**TASK PROMPT:** Among the entries that follow, the required portion opens with the line containing "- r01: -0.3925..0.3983" and closes with the line containing "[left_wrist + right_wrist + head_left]". Give that portion again exactly, and nothing else.

**Stored items from a collection:**
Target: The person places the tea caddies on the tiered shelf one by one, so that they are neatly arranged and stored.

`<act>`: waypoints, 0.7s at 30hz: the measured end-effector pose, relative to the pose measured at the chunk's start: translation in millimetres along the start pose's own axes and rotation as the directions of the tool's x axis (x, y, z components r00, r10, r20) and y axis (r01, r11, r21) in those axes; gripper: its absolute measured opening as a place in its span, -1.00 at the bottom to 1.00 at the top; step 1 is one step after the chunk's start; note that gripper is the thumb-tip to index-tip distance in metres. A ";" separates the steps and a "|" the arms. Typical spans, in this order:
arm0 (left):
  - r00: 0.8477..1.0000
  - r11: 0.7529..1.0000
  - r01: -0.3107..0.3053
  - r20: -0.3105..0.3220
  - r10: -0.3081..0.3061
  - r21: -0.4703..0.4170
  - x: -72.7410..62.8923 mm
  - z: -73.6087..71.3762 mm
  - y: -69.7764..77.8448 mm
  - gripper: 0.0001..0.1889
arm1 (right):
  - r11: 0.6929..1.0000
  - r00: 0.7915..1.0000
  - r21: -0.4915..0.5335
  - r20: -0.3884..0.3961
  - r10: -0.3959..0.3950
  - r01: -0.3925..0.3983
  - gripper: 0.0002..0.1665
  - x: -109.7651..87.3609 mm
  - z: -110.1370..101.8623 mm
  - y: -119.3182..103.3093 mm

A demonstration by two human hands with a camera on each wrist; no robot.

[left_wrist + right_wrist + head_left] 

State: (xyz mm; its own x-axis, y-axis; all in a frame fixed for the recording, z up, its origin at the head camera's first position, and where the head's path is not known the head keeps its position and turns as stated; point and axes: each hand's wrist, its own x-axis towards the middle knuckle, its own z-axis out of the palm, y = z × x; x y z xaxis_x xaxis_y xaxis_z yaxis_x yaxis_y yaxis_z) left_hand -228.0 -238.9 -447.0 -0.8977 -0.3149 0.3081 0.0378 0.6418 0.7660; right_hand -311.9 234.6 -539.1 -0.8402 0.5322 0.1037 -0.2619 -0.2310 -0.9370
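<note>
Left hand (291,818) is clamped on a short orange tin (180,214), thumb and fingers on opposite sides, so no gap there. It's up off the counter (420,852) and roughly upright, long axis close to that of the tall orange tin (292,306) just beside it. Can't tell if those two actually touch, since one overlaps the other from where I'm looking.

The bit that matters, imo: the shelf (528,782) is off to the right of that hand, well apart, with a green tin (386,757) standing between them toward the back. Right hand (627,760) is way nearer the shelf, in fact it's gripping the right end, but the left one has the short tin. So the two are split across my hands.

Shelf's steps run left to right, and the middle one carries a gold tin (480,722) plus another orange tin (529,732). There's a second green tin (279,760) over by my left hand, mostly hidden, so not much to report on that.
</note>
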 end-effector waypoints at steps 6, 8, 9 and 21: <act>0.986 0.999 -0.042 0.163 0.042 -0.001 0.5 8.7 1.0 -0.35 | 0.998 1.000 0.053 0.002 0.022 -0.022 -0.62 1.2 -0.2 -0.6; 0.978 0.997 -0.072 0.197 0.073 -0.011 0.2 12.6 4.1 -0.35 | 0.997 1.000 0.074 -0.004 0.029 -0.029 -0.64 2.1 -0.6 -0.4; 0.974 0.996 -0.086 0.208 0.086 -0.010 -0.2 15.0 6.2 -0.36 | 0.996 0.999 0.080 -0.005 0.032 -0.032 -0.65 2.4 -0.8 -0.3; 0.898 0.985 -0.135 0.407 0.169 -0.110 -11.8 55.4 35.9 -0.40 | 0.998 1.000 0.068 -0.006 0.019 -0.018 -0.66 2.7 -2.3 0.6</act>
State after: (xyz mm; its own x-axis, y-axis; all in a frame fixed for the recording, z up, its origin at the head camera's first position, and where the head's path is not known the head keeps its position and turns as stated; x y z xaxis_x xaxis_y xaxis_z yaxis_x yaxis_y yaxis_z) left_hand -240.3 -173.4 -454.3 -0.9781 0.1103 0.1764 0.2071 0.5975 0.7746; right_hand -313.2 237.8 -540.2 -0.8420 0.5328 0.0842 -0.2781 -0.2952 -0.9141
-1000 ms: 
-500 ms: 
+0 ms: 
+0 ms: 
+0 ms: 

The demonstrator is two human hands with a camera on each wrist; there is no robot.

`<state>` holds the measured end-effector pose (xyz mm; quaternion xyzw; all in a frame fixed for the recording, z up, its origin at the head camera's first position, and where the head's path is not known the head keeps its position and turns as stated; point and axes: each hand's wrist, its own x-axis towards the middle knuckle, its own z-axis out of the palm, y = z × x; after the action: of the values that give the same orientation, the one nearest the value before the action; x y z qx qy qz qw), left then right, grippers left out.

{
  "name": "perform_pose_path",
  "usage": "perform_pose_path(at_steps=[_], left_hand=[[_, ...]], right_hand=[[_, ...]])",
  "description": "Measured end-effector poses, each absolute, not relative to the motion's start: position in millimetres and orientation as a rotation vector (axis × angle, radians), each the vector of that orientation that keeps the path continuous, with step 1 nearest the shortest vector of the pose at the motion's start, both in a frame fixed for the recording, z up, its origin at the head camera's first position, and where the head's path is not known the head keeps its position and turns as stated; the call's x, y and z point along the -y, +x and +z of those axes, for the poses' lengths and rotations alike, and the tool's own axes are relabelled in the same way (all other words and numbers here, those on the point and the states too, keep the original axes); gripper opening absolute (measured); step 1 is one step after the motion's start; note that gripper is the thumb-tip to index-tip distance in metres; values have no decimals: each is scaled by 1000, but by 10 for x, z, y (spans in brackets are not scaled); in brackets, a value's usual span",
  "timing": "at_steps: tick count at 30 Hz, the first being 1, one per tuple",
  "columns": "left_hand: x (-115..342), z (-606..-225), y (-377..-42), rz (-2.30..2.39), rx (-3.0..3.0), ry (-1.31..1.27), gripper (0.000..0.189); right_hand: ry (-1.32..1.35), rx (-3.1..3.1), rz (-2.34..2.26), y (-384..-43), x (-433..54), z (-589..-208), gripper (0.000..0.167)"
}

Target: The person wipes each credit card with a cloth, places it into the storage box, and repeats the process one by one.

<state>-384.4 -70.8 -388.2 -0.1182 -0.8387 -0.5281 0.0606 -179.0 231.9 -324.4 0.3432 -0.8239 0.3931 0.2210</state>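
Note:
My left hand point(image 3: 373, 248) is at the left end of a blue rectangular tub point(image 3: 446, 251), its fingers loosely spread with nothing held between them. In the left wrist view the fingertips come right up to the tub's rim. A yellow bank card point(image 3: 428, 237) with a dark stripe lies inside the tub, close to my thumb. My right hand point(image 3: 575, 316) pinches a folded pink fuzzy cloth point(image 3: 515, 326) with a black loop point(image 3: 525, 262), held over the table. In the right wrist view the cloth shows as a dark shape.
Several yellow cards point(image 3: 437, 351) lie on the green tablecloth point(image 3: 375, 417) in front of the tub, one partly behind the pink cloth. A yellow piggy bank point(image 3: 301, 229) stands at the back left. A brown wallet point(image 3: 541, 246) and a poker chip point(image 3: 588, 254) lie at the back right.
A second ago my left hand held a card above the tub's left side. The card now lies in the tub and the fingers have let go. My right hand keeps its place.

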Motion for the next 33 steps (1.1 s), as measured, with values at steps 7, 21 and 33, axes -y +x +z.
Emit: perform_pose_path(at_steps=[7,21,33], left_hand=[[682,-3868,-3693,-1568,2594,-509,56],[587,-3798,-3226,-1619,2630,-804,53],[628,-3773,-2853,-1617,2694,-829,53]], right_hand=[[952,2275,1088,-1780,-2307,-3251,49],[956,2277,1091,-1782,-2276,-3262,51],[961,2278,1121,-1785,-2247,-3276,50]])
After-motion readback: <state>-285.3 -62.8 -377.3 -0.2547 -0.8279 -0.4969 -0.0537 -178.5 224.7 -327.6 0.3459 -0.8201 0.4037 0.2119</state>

**EXERCISE RESULT:**
  - r01: -0.3925..0.3983
  - gripper: 0.0002..0.1665
  - x: -109.7651..87.3609 mm
  - z: -110.1370..101.8623 mm
  - y: -119.3182..103.3093 mm

A demonstration by two human hands with a camera on each wrist; no robot.

[left_wrist + right_wrist + head_left] 

No more output is expected.